Além da miséria humana, os gases-estufa e o carbono negro produzido pela ineficiente queima de lenha e outra biomassa foram identificados como importantes agentes do aquecimento global, causador da mudança climática. Segundo um informe deste ano do Banco Internacional de Reconstrução e Fomento e do Banco Mundial, intitulado “Cozinhas domésticas, ambiente, saúde e mudança climática: um novo olhar sobre um velho problema”, os países em desenvolvimento queimam anualmente cerca de 730 milhões de toneladas de combustível de biomassa para uso em casa, liberando vários gases-estufa.
Há evidências de que em áreas próximas a onde há acúmulo de gelo e neve, como o Himalaia, a fuligem procedente dos fogões acelera o derretimento das geleiras, afirma o estudo. Suspeita-se que a fuligem esteja por trás das mudanças nos padrões de chuvas na Índia e na China. Os inventários mundiais concluem que os fogões tradicionais representam quase um quarto das emissões de fuligem. Esses fogões também consomem grande quantidade de lenha, o que leva a uma rápida degradação florestal que, se não for detida, pode causar desmatamento.
Em 2008, o Centro de Promoção das Energias Alternativas, que funciona vinculado ao Ministério do Meio Ambiente do Nepal, encomendou um estudo que concluiu que a contaminação aérea em espaços internos era o quarto risco sanitário mais importante, depois da desnutrição, do sexo sem proteção, e da má qualidade da água e do saneamento. “Mais de 80% da população do Nepal (20 milhões de pessoas), principalmente pobres das áreas rurais, estão expostos a níveis perigosos de contaminação aérea em espaços interiores”, diz o informe.
Entre os países mais pobres, o Nepal não tem eletricidade em sua maior parte, e o gás para cozinhar é caro e escasso, tendo de vir da Índia. Em 1980, o Nepal incluiu fogões melhorados em seu planejamento, e o Centro de Pesquisas para a Ciência Aplicada e a Tecnologia, da Universidade de Tribhuvan, desenvolveu um modelo baseado nos materiais locais. Em 1990, o Centro de Promoção das Energias Alternativas lançou uma campanha para conseguir que as aldeias usassem os fogões ecológicos em seu Programa de Assistência ao Setor Energético, com apoio financeiro do governo dinamarquês.
Na época, foram destinados US$ 5,1 milhões a esses artefatos melhorados, a serem entregues em duas fases, disse Karuna Bajracharya, gerente do programa. “A primeira fase terminou em 2004 e a segunda começou em março de 2007. Com apoio da Noruega, continuará até 2012. Em junho passado, tínhamos instalado quase 480 mil fogões, que reduzem em pelo menos um terço o consumo de combustível e eliminam os riscos à saúde”, acrescentou.
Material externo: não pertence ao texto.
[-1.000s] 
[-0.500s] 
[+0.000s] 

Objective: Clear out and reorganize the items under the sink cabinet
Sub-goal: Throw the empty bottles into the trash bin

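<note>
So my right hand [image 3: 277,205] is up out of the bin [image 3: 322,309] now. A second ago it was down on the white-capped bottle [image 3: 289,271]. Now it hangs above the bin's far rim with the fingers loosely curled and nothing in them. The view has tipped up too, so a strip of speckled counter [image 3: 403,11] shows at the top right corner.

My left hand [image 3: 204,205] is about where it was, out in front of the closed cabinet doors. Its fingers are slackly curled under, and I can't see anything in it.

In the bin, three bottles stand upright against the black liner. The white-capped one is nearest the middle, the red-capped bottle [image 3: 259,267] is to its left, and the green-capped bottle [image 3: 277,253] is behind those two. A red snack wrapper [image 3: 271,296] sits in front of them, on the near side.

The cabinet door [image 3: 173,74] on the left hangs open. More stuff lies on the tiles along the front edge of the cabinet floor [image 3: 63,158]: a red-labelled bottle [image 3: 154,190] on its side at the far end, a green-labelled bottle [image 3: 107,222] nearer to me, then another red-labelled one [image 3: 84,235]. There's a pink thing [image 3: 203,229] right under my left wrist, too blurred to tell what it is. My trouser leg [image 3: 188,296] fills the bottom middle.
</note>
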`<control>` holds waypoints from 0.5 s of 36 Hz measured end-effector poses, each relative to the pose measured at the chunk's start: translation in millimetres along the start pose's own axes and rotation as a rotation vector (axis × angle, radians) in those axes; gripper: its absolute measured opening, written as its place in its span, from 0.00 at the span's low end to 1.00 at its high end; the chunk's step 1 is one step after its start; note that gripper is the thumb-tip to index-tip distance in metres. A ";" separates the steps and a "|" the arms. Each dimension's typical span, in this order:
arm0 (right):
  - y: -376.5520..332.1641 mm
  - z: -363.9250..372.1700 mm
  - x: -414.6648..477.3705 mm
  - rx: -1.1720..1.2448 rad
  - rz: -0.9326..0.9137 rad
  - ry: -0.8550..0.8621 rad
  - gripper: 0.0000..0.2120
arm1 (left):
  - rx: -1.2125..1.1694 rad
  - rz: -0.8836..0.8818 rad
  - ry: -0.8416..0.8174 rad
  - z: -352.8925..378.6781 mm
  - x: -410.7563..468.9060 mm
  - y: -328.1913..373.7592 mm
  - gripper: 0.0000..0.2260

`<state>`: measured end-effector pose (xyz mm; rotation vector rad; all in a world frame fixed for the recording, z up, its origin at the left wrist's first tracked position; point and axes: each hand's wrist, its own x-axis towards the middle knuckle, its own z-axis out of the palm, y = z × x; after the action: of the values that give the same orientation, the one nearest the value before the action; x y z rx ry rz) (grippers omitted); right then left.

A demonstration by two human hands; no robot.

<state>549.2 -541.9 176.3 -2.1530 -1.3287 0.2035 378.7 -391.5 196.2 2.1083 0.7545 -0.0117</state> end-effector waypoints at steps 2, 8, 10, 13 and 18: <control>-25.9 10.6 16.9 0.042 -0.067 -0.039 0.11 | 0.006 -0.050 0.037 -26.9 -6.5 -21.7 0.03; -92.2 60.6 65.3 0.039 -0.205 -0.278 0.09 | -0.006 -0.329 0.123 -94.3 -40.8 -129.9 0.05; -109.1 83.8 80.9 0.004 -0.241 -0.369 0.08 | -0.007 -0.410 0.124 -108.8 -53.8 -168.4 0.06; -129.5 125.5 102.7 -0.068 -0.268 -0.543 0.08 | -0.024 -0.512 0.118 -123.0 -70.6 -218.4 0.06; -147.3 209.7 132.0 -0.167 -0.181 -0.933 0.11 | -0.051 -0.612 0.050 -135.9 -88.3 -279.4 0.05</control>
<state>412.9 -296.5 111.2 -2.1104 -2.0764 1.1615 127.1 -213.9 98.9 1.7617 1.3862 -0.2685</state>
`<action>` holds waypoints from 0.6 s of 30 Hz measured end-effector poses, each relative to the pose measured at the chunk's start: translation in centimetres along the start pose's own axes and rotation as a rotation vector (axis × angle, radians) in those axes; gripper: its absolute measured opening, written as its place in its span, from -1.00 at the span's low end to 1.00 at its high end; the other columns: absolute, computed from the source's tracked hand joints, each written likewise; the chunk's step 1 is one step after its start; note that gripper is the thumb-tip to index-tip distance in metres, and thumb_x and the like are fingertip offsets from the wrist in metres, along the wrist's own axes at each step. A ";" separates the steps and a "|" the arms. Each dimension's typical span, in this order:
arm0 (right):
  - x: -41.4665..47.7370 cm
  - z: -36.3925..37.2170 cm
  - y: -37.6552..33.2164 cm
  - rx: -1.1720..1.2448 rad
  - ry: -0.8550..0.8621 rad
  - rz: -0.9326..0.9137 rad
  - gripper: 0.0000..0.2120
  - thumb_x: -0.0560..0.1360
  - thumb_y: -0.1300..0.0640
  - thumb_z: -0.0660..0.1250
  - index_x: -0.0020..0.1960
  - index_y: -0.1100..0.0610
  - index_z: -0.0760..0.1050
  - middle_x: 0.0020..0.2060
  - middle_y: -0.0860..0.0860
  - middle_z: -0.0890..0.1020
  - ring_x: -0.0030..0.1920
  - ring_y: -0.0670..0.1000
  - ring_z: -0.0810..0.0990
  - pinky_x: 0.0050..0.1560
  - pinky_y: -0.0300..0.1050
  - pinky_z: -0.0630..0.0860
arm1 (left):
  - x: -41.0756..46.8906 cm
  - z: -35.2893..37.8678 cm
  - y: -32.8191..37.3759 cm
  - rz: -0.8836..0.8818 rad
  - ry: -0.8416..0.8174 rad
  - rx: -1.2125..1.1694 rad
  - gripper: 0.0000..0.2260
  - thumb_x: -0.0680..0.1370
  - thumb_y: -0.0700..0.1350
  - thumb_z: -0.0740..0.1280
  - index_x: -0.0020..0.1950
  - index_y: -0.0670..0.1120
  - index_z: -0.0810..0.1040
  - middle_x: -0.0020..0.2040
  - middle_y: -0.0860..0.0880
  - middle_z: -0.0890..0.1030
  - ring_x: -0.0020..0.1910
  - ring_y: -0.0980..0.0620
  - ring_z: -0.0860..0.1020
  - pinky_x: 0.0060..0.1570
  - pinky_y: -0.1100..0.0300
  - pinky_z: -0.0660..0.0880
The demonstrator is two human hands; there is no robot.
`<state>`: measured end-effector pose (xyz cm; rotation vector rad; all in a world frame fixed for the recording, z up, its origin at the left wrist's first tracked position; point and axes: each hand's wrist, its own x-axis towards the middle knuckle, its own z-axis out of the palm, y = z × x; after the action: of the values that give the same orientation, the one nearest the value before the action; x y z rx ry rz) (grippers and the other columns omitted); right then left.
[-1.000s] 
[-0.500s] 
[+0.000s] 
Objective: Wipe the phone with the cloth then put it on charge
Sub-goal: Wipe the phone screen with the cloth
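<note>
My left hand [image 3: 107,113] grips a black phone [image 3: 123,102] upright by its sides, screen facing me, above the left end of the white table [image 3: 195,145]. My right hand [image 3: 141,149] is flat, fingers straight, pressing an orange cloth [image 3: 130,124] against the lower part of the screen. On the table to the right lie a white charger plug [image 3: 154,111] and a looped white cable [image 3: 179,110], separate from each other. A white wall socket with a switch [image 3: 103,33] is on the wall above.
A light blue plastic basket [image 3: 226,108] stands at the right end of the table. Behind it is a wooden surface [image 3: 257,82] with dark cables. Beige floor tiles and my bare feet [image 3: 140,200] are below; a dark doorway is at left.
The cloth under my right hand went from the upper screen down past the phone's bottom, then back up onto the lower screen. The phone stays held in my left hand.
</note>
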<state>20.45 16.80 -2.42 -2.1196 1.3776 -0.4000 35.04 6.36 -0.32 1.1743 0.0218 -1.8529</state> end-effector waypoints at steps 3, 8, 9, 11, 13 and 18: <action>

A estratégia do Centro de Promoção das Energias Alternativas é criar uma rede de promotores capacitados na fabricação dos fogões melhorados e depois convencer os aldeões a usá-los. “Nossa política é formar três pessoas em cada comitê de desenvolvimento de aldeia. Pelo menos duas devem ser mulheres”, disse Bajracharya. Além de melhorar a vida e o ambiente, os fogões melhorados também podem dar poder às mulheres da aldeia.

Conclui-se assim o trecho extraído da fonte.